For this exercise, return all the data exactly as it stands.

__Supplied data__.
▽
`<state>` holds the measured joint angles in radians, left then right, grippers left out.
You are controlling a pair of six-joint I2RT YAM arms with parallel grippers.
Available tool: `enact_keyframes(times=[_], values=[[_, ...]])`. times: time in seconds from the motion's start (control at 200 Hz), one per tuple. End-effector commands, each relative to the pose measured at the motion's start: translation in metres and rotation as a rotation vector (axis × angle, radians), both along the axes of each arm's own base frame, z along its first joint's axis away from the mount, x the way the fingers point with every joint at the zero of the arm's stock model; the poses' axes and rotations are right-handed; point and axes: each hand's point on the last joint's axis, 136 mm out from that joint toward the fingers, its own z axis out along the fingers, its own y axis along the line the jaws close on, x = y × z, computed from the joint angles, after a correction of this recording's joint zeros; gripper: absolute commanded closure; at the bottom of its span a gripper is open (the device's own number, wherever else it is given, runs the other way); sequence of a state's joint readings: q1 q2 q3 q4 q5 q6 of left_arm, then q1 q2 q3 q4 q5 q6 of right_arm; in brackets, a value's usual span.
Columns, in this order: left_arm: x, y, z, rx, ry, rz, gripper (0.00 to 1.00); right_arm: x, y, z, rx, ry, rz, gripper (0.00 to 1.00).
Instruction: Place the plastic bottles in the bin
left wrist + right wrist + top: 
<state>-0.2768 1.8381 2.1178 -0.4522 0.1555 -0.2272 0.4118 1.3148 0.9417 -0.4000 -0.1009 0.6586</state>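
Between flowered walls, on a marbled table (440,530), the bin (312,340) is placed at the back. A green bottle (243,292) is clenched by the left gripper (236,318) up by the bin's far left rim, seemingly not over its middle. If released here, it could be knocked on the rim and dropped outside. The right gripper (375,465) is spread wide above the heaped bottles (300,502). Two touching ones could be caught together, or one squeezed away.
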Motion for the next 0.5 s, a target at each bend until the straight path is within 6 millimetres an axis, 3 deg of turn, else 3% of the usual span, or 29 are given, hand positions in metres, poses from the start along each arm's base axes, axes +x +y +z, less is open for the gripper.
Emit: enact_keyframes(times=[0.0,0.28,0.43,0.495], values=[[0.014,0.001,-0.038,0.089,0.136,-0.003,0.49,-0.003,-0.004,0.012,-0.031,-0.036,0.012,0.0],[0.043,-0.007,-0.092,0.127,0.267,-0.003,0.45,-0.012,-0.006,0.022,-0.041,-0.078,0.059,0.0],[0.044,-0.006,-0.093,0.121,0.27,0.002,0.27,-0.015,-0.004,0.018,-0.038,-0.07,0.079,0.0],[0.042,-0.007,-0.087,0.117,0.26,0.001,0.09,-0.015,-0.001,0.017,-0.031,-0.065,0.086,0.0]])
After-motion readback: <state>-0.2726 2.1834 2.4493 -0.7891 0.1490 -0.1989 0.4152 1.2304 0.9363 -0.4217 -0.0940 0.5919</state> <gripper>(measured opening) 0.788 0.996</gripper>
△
__Your response__.
`<state>` holds the measured joint angles in radians, left then right, grippers left out.
You are controlling a pair of six-joint I2RT YAM arms with parallel grippers.
Available tool: `enact_keyframes(times=[_], values=[[_, ...]])`. times: time in seconds from the motion's start (control at 200 Hz), one per tuple. End-effector commands, each relative to the pose measured at the motion's start: translation in metres and rotation as a rotation vector (axis × angle, radians), both along the axes of each arm's own base frame, z along its first joint's axis away from the mount, x the way the fingers point with every joint at the zero of the arm's stock model; the poses' axes and rotations are right-handed; point and axes: each hand's point on the last joint's axis, 136 mm out from that joint toward the fingers, its own z axis out along the fingers, its own y axis along the line the jaws close on, x = y × z, computed from the joint angles, after a correction of this recording's joint zeros; gripper: absolute commanded closure; at the bottom of its span a gripper is open (the device's own number, wherever else it is given, runs the other way); sequence of a state's joint readings: q1 q2 q3 q4 q5 q6 of left_arm, then q1 q2 q3 q4 q5 q6 of right_arm; in brackets, a value's usual span.
Columns, in this order: left_arm: x, y, z, rx, ry, rz, gripper (0.00 to 1.00); right_arm: x, y, z, rx, ry, rz, gripper (0.00 to 1.00).
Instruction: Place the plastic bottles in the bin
left wrist + right wrist + top: 
<state>-0.2768 1.8381 2.1178 -0.4522 0.1555 -0.2272 0.4118 1.3148 0.9417 -0.4000 -0.1009 0.6586</state>
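Between flowered walls, on a marbled table (440,530), the bin (312,340) is placed at the back. A green bottle (243,292) is clenched by the left gripper (236,318) up by the bin's far left rim, seemingly not over its middle. If released here, it could be knocked on the rim and dropped outside. The right gripper (375,465) is spread wide above the heaped bottles (300,502). Two touching ones could be caught together, or one squeezed away.
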Motion for the next 0.5 s, a target at each bend until the straight path is within 6 millimetres an axis, 3 deg of turn, else 3% of the usual span, or 29 are given, hand positions in metres, poses from the start along each arm's base axes, axes +x +y +z, less is open for the gripper.
Emit: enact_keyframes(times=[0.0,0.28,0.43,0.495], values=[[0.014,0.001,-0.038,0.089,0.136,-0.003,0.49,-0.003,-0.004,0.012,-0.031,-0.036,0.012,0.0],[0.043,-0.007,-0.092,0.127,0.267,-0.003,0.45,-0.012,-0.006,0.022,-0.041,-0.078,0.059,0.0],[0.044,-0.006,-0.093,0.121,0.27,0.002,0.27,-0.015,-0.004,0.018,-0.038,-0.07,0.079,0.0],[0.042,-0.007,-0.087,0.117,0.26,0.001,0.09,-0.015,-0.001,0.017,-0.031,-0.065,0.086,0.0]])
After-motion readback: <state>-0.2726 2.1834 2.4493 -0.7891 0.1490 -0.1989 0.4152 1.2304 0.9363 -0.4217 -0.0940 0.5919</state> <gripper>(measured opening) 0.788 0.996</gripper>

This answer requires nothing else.